Adenomyosis: Lining Tissue in the Wrong Place
Adenomyosis occurs when tissue that normally lines the inside of the uterus grows into the muscular wall itself. During each cycle, this misplaced tissue responds to hormones just like the regular lining: it thickens, breaks down, and bleeds. But because it’s embedded in muscle, the blood has no easy way out, and the uterus can enlarge and become boggy and inflamed.
This leads to heavier, more painful periods with significant clotting. The condition is most common in people in their 30s and 40s, particularly those who have had children or uterine surgery. Adenomyosis is often underdiagnosed because its symptoms overlap with fibroids and other conditions.
Bleeding Disorders as a Hidden Cause
Not all heavy clotting is caused by what’s happening in the uterus. Some people have an underlying bleeding disorder that affects how well their blood clots throughout the body. The most common of these is von Willebrand disease, a genetic condition where the blood lacks enough of a specific clotting protein.
Among people with chronically heavy periods, between 5% and 24% have an underlying bleeding disorder. The prevalence varies by population: studies show von Willebrand disease is found in roughly 16% of white women with heavy menstrual bleeding compared to about 1% of Black women with the same symptom. Because heavy periods often start at puberty, bleeding disorders frequently go undiagnosed for years. They’re worth considering if you’ve always had very heavy periods, bruise easily, have prolonged bleeding after dental work or cuts, or have a family history of bleeding problems.
Other Contributing Factors
Several other conditions and situations can increase menstrual clotting. Copper intrauterine devices (IUDs) are well known for making periods heavier, especially in the first several months after insertion. Thyroid disorders, both overactive and underactive, can disrupt the hormonal signals that regulate the menstrual cycle. Endometrial polyps, small growths on the uterine lining, can cause irregular or heavy bleeding similar to fibroids. Even significant stress or rapid weight changes can throw off ovulation patterns, creating the kind of estrogen-dominant cycles that produce a thicker lining and more clots.
Normal Clots vs. Clots Worth Investigating
Small clots on your heaviest days, particularly during the first two days of your period, are generally nothing to worry about. They tend to be dime-sized or smaller, dark red to almost black in color, and they taper off as your flow lightens.

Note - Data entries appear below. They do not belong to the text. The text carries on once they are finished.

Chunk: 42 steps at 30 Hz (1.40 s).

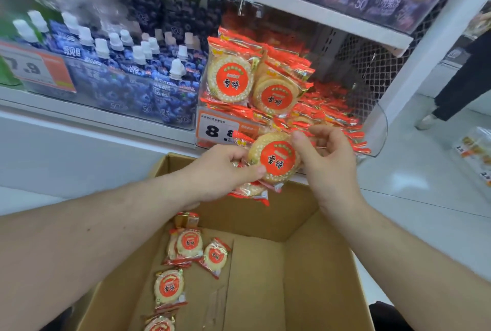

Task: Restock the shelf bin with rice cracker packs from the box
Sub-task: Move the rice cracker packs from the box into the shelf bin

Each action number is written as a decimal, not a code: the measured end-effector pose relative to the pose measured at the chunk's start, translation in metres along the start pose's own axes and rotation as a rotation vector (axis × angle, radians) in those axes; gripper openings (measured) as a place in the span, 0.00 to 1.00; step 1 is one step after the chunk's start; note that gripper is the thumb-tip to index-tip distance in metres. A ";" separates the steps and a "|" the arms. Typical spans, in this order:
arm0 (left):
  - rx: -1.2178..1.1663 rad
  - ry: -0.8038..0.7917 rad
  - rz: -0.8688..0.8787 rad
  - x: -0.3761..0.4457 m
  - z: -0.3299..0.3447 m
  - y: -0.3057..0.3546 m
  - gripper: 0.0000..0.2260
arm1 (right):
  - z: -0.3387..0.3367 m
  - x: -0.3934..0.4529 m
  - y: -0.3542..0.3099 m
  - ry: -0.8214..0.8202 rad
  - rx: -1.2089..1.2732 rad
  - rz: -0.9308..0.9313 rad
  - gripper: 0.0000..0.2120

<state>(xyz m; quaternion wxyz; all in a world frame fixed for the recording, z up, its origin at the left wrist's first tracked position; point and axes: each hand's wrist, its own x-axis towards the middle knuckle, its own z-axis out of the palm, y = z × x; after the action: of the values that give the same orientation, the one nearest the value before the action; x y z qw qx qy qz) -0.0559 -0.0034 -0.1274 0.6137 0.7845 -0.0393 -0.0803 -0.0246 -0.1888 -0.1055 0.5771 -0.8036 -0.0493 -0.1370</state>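
Observation:
A rice cracker pack (275, 160), round with a red label, is held in front of the clear shelf bin (377, 128). My left hand (220, 171) grips its left edge along with more packs (251, 191) beneath it. My right hand (328, 155) pinches its right edge with the thumb on the label. The bin holds a pile of packs, two standing upright (231, 75) at its left. Below my arms is the open cardboard box (318, 264) with several loose packs (188, 247) on its floor at the left.
Blue drink pouches with white caps (138, 65) fill the bin to the left. A price tag (220, 130) hangs on the cracker bin's front. A white shelf (279, 1) runs above. A person's legs (451, 91) stand at the right on the white floor.

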 end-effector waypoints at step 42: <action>-0.099 0.170 0.137 0.004 -0.019 0.012 0.43 | 0.020 0.085 -0.022 0.040 -1.104 -0.954 0.24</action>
<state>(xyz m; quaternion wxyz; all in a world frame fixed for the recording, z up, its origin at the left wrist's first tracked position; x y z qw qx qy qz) -0.0479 0.0109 -0.1120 0.6568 0.7527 -0.0364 0.0268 0.0547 -0.1694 -0.0680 -0.0341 -0.8660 -0.3071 -0.3932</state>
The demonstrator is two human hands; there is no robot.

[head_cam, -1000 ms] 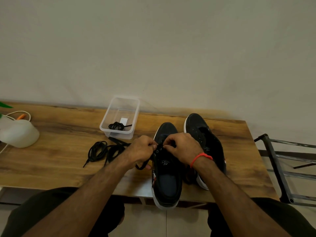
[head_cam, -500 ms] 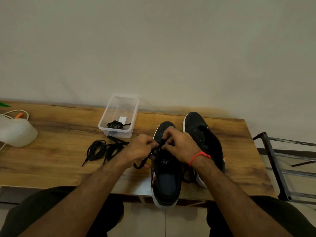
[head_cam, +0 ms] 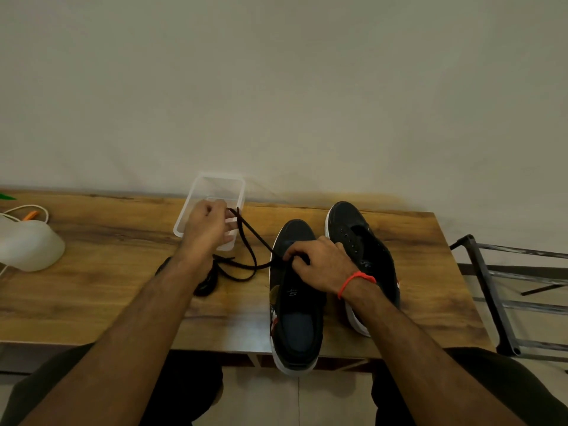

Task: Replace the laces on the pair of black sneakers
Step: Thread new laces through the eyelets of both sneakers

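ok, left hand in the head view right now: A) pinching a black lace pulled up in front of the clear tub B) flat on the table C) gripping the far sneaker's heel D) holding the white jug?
A: the left hand pinches the black lace, which runs taut from the near sneaker up in front of the clear tub.

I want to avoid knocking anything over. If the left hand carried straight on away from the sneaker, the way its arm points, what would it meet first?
Probably the clear plastic tub: the left hand, pinching the lace, already overlaps it in the picture, though its height above it is unclear.
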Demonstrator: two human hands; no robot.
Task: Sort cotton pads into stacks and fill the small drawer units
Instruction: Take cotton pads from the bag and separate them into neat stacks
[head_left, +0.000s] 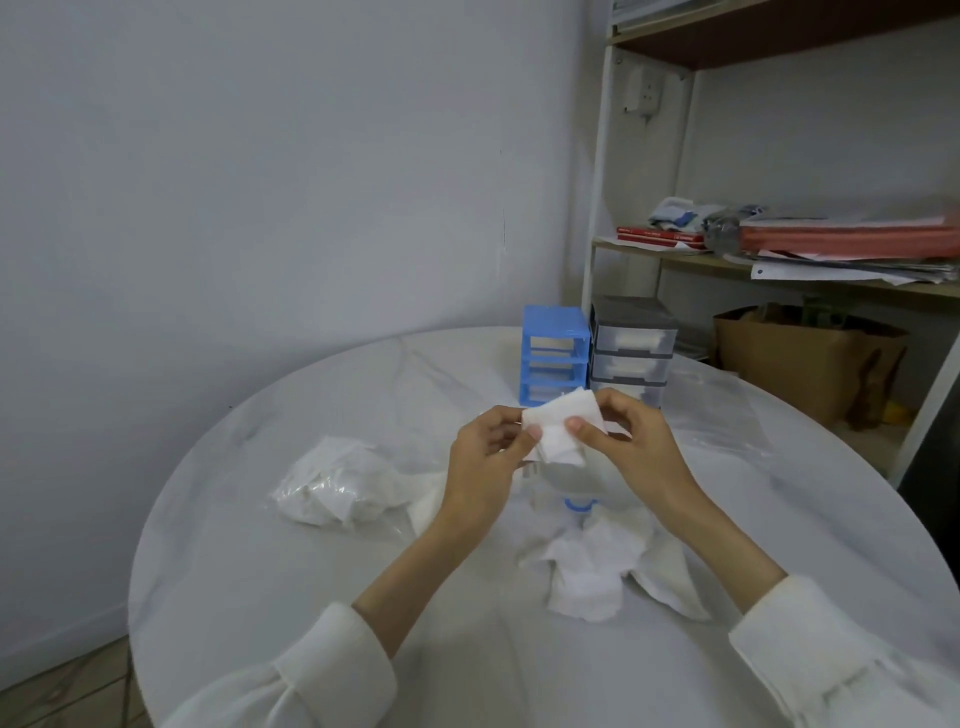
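Observation:
Both hands hold a small stack of white square cotton pads (563, 423) above the middle of the round white table (291, 566). My left hand (485, 462) pinches its left edge with the thumb on top. My right hand (631, 441) pinches the right side the same way. Loose cotton pads (597, 566) lie in a heap under my right forearm. A clear bag of more pads (337, 486) lies to the left. A blue drawer unit (553, 353) and a grey drawer unit (631, 345) stand side by side at the table's far edge; pads show in the grey drawers.
An empty clear plastic bag (722, 415) lies right of the drawer units. A clear item with a blue ring (579, 501) sits under my hands. A shelf rack (779, 249) with papers and a brown paper bag (800, 358) stands behind the table at right.

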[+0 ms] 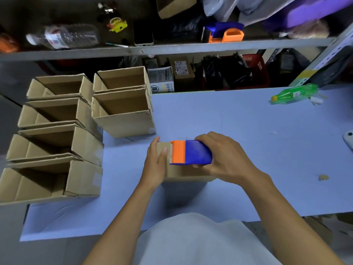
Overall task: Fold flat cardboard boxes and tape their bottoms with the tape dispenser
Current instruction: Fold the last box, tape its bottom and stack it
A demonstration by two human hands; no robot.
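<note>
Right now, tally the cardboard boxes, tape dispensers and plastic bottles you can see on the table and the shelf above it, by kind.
Open folded boxes at the table's left: 6, e.g.
Box being taped under the hands: 1
Tape dispensers: 2, one in the right hand, one on the shelf
Plastic bottles: 2, green one on the table, clear one on the shelf
Total: 11

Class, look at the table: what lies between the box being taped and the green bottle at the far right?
In the head view, only bare blue table lies between the box being taped and the green bottle.
</note>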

The CDC defines one marker of heavy menstrual bleeding as passing clots the size of a quarter or larger. Other signs that your clotting may reflect an underlying issue include soaking through a pad or tampon every hour for several consecutive hours, periods that last longer than seven days, needing to change protection overnight, or feeling unusually fatigued or lightheaded during your period (a sign of iron loss). Iron deficiency from chronic heavy bleeding is common and often missed, so persistent heavy clotting is worth bringing up even if you’ve gotten used to it.
Evaluation typically starts with blood work to check for anemia and iron stores, along with hormone levels. Imaging like ultrasound isn’t always necessary upfront but may be recommended if initial treatments don’t improve symptoms or if a structural cause like fibroids is suspected. For many people, hormonal treatments that regulate the cycle and thin the lining are effective at reducing both flow and clotting. When a bleeding disorder is identified, treatment is coordinated between a gynecologist and a blood specialist.